Enabling true live migration

Prior to the Kilo release, the Compute service did not use the libvirt live migration function by default. To enable this function, add the following line to the [libvirt] section of the nova.conf file:

live_migration_flag=VIR_MIGRATE_UNDEFINE_SOURCE,VIR_MIGRATE_PEER2PEER,VIR_MIGRATE_LIVE,VIR_MIGRATE_TUNNELLED

On versions older than Kilo, the Compute service does not use libvirt's live migration by default because there is a risk that the migration process will never end. This can happen if the guest operating system uses blocks on the disk faster than they can be migrated.

Block migration

Configuring KVM for block migration is exactly the same as the above configuration in configuring-migrations-kvm-shared-storage the section called shared storage, except that NOVA-INST-DIR/instances is local to each host rather than shared. No NFS client or server configuration is required.

Note

  • To use block migration, you must use the --block-migrate parameter with the live migration command.
  • Block migration is incompatible with read-only devices such as CD-ROMs and Configuration Drive (config_drive).
  • Since the ephemeral drives are copied over the network in block migration, migrations of instances with heavy I/O loads may never complete if the drives are writing faster than the data can be copied over the network.

XenServer

Shared storage

Prerequisites

  • Compatible XenServer hypervisors. For more information, see the Requirements for Creating Resource Pools section of the XenServer Administrator's Guide.

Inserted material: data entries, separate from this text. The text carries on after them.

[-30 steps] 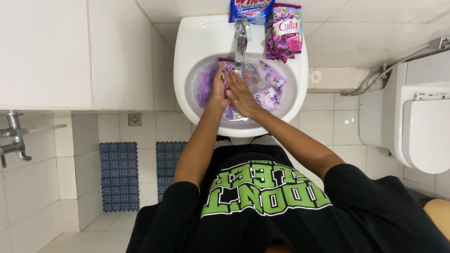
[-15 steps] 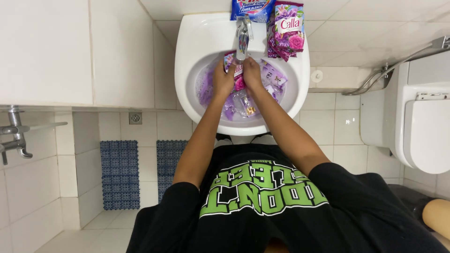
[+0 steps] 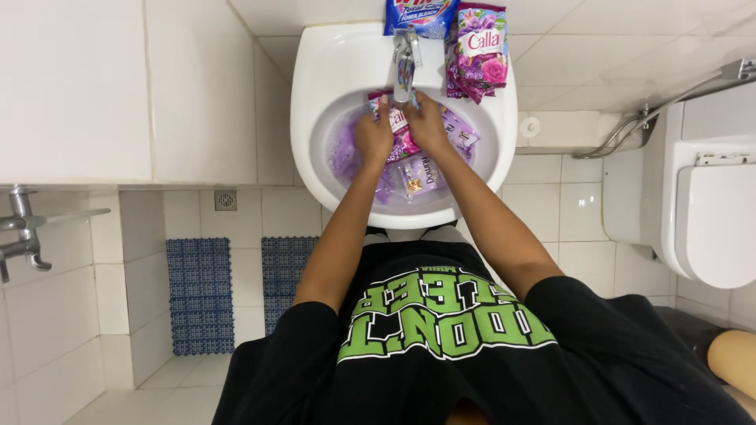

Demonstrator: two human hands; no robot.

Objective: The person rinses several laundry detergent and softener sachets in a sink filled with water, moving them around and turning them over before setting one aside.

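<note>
left hand (image 3: 373, 135) | right hand (image 3: 426, 124) | sachets (image 3: 420, 171) (mid-basin) | sink (image 3: 307, 118) rim near

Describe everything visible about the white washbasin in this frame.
The washbasin is a white, glossy, ceramic-looking oval bowl against pale wall tiles. A metal tap sits on its back ledge, flanked by detergent packets. The bowl holds purple-tinted water and sachets; the left hand and right hand press into them.

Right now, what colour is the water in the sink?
Purple, cloudy; the sink itself is white. Head view, the only view, shows it.
</note>
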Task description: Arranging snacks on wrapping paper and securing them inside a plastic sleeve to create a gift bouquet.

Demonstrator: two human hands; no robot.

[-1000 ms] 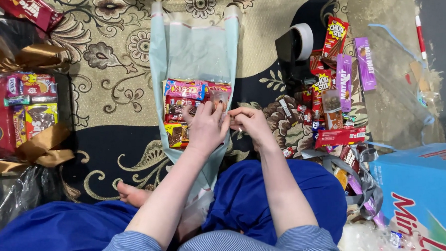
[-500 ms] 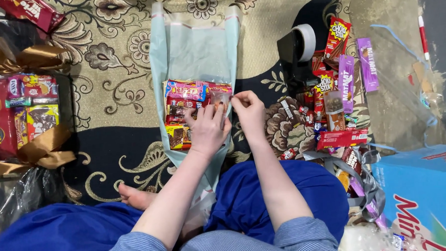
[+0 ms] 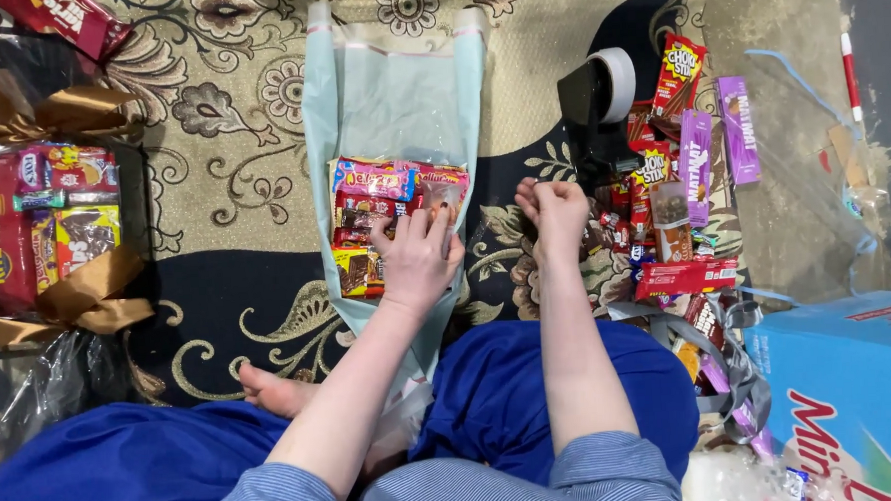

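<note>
A pale teal wrapping sheet (image 3: 389, 93) lies spread on the patterned carpet in front of me. Several colourful snack packets (image 3: 372, 179) are stacked on its lower half. My left hand (image 3: 416, 257) lies flat on those packets, fingers spread and fingertips near a clear packet at the stack's right side. My right hand (image 3: 554, 211) hovers over the carpet just right of the sheet, fingers curled into a loose fist. Nothing can be seen in it.
A pile of loose snack bars (image 3: 682, 170) and a tape roll (image 3: 613, 83) lie to the right. A blue carton (image 3: 852, 393) stands at the lower right. A wrapped snack bundle (image 3: 44, 228) with gold ribbon (image 3: 87, 296) lies at the left. My bare foot (image 3: 271, 388) rests below the sheet.
My right hand has drawn away from the snack stack to the right and closed into a fist. My left hand stays pressed on the packets.
</note>
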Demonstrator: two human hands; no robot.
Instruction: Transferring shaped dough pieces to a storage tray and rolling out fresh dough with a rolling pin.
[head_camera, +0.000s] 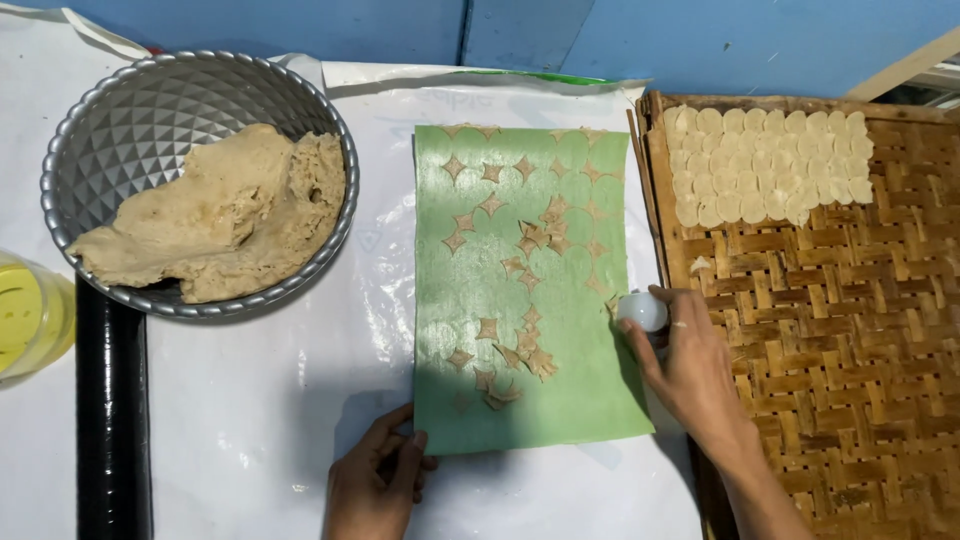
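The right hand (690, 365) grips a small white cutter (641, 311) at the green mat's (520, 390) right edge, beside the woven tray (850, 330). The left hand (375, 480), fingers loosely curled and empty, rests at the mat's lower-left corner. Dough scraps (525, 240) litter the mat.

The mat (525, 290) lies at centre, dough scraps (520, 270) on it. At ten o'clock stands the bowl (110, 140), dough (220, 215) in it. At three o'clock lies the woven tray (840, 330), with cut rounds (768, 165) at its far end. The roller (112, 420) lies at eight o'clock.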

  • Shared storage. An NFS export, visible to all XenServer hosts.

    Note

    For the supported NFS versions, see the NFS VHD section of the XenServer Administrator's Guide.

To use shared storage live migration with XenServer hypervisors, the hosts must be joined to a XenServer pool. To create that pool, a host aggregate must be created with specific metadata. This metadata is used by the XAPI plug-ins to establish the pool.

Using shared storage live migrations with XenServer Hypervisors

  1. Add an NFS VHD storage to your master XenServer, and set it as the default storage repository. For more information, see NFS VHD in the XenServer Administrator's Guide.

  2. Configure all compute nodes to use the default storage repository (sr) for pool operations. Add this line to your nova.conf configuration files on all compute nodes:

    sr_matching_filter=default-sr:true
  3. Create a host aggregate. This command creates the aggregate, and then displays a table that contains the ID of the new aggregate

    $ nova aggregate-create POOL_NAME AVAILABILITY_ZONE

    Add metadata to the aggregate, to mark it as a hypervisor pool

    $ nova aggregate-set-metadata AGGREGATE_ID hypervisor_pool=true
    
    $ nova aggregate-set-metadata AGGREGATE_ID operational_state=created

    Make the first compute node part of that aggregate

    $ nova aggregate-add-host AGGREGATE_ID MASTER_COMPUTE_NAME

    The host is now part of a XenServer pool.

  4. Add hosts to the pool

    $ nova aggregate-add-host AGGREGATE_ID COMPUTE_HOST_NAME

    Note

    The added compute node and the host will shut down to join the host to the XenServer pool. The operation will fail if any server other than the compute node is running or suspended on the host.

Block migration

  • Compatible XenServer hypervisors. The hypervisors must support the Storage XenMotion feature. See your XenServer manual to make sure your edition has this feature.

    Note

    • To use block migration, you must use the --block-migrate parameter with the live migration command.
    • Block migration works only with EXT local storage storage repositories, and the server must not have any volumes attached.